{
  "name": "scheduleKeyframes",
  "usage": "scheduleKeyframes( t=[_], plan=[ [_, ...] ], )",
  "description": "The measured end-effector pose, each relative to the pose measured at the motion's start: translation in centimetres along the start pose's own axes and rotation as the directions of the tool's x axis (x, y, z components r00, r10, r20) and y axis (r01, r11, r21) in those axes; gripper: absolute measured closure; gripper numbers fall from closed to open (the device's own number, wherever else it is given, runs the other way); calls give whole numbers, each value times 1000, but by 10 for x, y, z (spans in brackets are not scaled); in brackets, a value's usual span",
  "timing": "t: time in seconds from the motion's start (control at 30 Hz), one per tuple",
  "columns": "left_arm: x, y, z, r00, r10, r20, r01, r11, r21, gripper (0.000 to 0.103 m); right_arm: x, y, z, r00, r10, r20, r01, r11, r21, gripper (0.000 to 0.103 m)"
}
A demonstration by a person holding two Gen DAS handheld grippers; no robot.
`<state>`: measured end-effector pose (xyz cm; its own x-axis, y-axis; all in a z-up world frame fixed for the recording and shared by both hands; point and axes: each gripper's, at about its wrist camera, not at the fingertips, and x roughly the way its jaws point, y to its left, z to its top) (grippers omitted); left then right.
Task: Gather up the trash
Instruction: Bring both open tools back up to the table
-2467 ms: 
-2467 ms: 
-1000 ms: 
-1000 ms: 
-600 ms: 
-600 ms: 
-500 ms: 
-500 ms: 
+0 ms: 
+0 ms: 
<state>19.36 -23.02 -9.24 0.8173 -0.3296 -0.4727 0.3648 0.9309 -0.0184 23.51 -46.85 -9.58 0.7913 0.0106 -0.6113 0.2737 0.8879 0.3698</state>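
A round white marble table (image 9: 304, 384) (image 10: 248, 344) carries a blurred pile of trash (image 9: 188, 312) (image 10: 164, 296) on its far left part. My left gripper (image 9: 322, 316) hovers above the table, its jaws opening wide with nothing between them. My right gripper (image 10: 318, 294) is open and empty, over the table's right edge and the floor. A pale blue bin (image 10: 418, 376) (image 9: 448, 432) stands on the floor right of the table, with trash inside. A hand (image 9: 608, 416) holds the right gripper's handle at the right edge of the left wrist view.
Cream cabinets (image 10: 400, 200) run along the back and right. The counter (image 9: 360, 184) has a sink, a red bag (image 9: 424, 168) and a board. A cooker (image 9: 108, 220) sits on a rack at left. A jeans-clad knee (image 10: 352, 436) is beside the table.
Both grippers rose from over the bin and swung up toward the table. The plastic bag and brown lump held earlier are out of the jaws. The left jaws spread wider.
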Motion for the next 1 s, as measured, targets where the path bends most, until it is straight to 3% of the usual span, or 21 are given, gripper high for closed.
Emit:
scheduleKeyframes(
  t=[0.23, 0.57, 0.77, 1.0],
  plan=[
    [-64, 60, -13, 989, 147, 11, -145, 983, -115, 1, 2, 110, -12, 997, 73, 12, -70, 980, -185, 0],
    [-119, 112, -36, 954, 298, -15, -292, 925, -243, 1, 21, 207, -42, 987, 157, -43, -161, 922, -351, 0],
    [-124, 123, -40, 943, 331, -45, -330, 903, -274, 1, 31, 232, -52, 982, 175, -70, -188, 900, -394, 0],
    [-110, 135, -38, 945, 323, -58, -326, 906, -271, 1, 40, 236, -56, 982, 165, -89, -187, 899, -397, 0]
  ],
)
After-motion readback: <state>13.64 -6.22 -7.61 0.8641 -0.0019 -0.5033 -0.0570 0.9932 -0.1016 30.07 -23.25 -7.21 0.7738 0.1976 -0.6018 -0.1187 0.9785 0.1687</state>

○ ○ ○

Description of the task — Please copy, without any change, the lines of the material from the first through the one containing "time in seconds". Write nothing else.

Response box —
{
  "name": "scheduleKeyframes",
  "usage": "scheduleKeyframes( t=[_], plan=[ [_, ...] ], )",
  "description": "The measured end-effector pose, each relative to the pose measured at the motion's start: translation in centimetres along the start pose's own axes and rotation as the directions of the tool's x axis (x, y, z components r00, r10, r20) and y axis (r01, r11, r21) in those axes; gripper: absolute measured closure; gripper numbers fall from closed to open (the device's own number, wherever else it is given, runs the other way); calls give whole numbers, each value times 1000, but by 10 for x, y, z (spans in brackets are not scaled); in brackets, a value's usual span",
  "timing": "t: time in seconds from the motion's start (control at 30 Hz), one per tuple",

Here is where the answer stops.